TJ: I don’t think, I know…

TPN: The seven wonders are the Bell Tower, the Pond, the Hidden Grave, the Point, the Naked Man, the Garden of Remembrance, and the Shoe Tree. I don’t know if you’ve ever been introduced to them.

TJ: I have never gotten a campus tour!

TPN: Really?!

TJ: No! When I interviewed, all they did was take me from office to office and building to building. I have never walked this campus, so I don’t know…I know the Pond, I’ve seen the Pond…

TPN: You know about ponding?

TJ: Yeah, I heard about that.

TPN: So do you want to give us your birthday?

TJ: No, I am not giving you my birthday. That’s exactly what I thought when I heard about it.

TPN: Once you get a chance to actually see the sights, there’s a lot of quirky little monuments to St.

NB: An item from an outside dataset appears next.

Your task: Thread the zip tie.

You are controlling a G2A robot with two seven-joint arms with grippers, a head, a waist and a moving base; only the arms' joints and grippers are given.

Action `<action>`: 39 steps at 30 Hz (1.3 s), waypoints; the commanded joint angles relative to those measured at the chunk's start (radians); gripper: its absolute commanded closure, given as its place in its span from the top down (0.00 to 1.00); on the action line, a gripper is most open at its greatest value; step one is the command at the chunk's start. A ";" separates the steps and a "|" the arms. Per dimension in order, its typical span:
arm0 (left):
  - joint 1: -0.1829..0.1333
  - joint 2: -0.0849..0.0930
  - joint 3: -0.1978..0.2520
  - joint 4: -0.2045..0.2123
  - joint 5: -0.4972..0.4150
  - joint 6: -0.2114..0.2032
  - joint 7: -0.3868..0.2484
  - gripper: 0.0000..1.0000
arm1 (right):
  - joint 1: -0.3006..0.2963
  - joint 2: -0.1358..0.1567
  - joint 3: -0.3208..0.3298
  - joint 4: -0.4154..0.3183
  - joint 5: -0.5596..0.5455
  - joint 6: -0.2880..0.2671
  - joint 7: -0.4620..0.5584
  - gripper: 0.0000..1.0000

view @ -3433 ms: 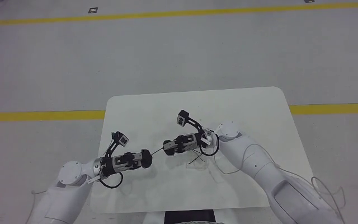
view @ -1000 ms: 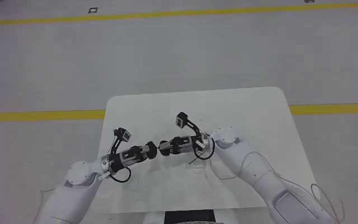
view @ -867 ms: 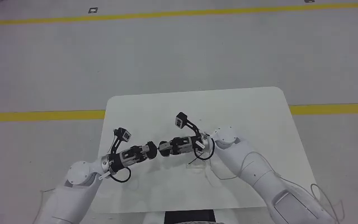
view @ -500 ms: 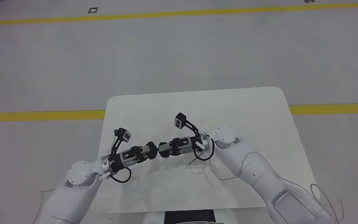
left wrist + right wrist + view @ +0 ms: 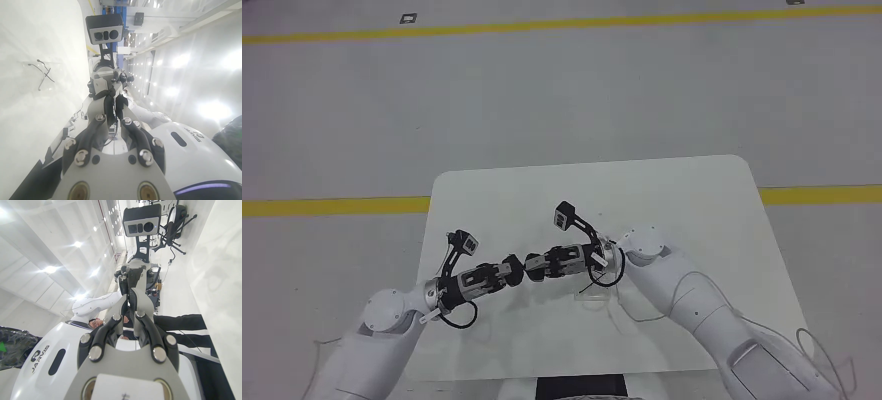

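Note:
Over the middle of the white table (image 5: 682,200) my two grippers meet tip to tip. The left gripper (image 5: 515,272) comes in from the left and the right gripper (image 5: 533,267) from the right, almost touching. In the left wrist view a thin black zip tie (image 5: 114,111) runs between the left gripper's (image 5: 114,98) nearly shut fingers, with the right gripper (image 5: 105,89) straight ahead. The right wrist view has the right gripper (image 5: 130,294) shut, its tips against the left gripper (image 5: 132,275). The joint between zip tie ends is hidden by the fingers.
Several spare black zip ties (image 5: 592,285) (image 5: 42,73) lie crossed in a shallow clear tray (image 5: 587,293) on the table, just below the right gripper. A person in dark clothes (image 5: 179,323) sits beyond the table edge.
Since 3.4 s ago the grippers have closed the gap, and the stretch of zip tie between them no longer shows. Over the last second the left gripper crept slightly towards the right one.

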 commanded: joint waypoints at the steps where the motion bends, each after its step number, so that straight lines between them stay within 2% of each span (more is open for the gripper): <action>1: 0.000 0.000 0.000 0.000 0.000 0.000 0.000 0.05 | 0.000 0.000 0.000 0.000 -0.001 0.001 0.001 0.00; 8: 0.000 0.001 -0.001 0.001 -0.001 0.000 0.001 0.00 | 0.002 -0.001 -0.001 -0.002 -0.006 0.004 0.003 0.00; 9: -0.001 0.001 -0.002 0.001 -0.002 0.000 0.001 0.00 | 0.003 -0.001 -0.001 -0.002 -0.007 0.005 0.004 0.05; 10: -0.001 0.001 -0.003 0.002 -0.001 0.000 0.001 0.00 | 0.004 -0.001 -0.001 -0.002 -0.008 0.006 0.004 0.35; 11: -0.002 0.002 -0.004 0.003 -0.001 0.000 0.000 0.00 | 0.003 -0.001 -0.001 -0.001 -0.008 0.007 0.001 1.00; 19: 0.003 0.004 -0.039 0.014 0.012 0.000 -0.014 0.00 | -0.002 0.007 0.025 0.002 -0.019 0.004 -0.023 1.00; 25: 0.024 0.004 -0.078 0.006 0.006 0.000 -0.049 0.00 | -0.004 0.028 0.070 -0.006 -0.084 -0.007 -0.069 1.00; 26: 0.026 0.003 -0.079 -0.007 0.007 0.000 -0.061 0.00 | -0.004 0.028 0.070 -0.006 -0.084 -0.007 -0.069 1.00; 36: 0.022 0.003 -0.080 -0.009 0.021 0.000 -0.045 0.00 | -0.004 0.028 0.070 -0.006 -0.084 -0.007 -0.069 1.00; 39: 0.026 0.008 -0.126 -0.001 0.038 0.000 -0.062 0.00 | -0.004 0.028 0.070 -0.006 -0.084 -0.007 -0.069 1.00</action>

Mary’s culture.

TJ: Are they on the website, the “seven wonders of St. Mary’s?”

TPN: They might be on there somewhere, but it’s a very informal institution I guess. But there’s a painting of all seven wonders in The Pub. 

TJ: I haven’t been in The Pub! But I’m going to come back in May for commencement weekend, so maybe then I’ll get to see all that stuff.

TPN: Yeah. There’s some fun backstories to some of those monuments, I’m sure whoever gives you a tour will be very willing to tell you about them. So what made you interested in St. Mary’s, and what aspect of the College community are you most looking forward to?

TJ: Well what interested me in St. Mary’s was actually the St. Mary’s Way. A colleague who was looking for a job came across the St. Mary’s presidency, and he sent it to me and said “Tuajuanda, you need to look at this. This is for you.” When I was reading about it I was really intrigued by the public liberal arts college.

TPN: It’s a weird genre!

TJ: I know! And it’s a really cool concept that requires some balancing. I’m intrigued by those kinds of challenges. And then when I was first interviewed in the airport interviews, everyone just seemed so comfortable and committed to the College. It didn’t feel like an interview, it just felt like people talking. And when I came to campus, the students at breakfast during my first morning there asked great questions, very thoughtful questions. And you could tell that they cared about the school, and that’s when I really started to get it. It felt like home. And even though I’m from Maryland, I’ve never been to Southern Maryland…

TPN: It’s like another state!

TJ: That’s exactly right! But being in a community where people really care about a place, and really care about intellectual enterprise–I could feel it on this campus. And then there’s all this water…

TPN: It’s something in the water?

TJ: It might be! Listening to the students, they seemed so passionate about stuff, which is always very good, and can be a little bit…not worrisome, but you never know where their passions are going to take them, and I’m intrigued by that. When I worked at Howard Hughes, I realized that I was an intellectual and academic at heart, so I needed to be on a college campus, and I needed to be around all of those smart people. There were no students [at Howard Hughes], and the grown-ups there were much more jaded, but students have all this energy and curiosity, and I missed that part. So St. Mary’s just feels great to me.

TPN: Okay, so this brings me to my final question: have you had one of Big T’s crepes in the Great Room yet, and if not you should make it one of your priorities when you come back.

TJ: Big T? Oh, he’s that big guy? I already met him! …On Wednesday I went there for lunch and I came in and he shook my hand and said “You’re the president! I’m Big T, I’m really happy for you!”

TPN: Wow, so you’ve already met one of the St. Mary’s characters! That’s just wonderful.

TJ: I don’t know any of the seven wonders except the Pond, but I’ve met Big T.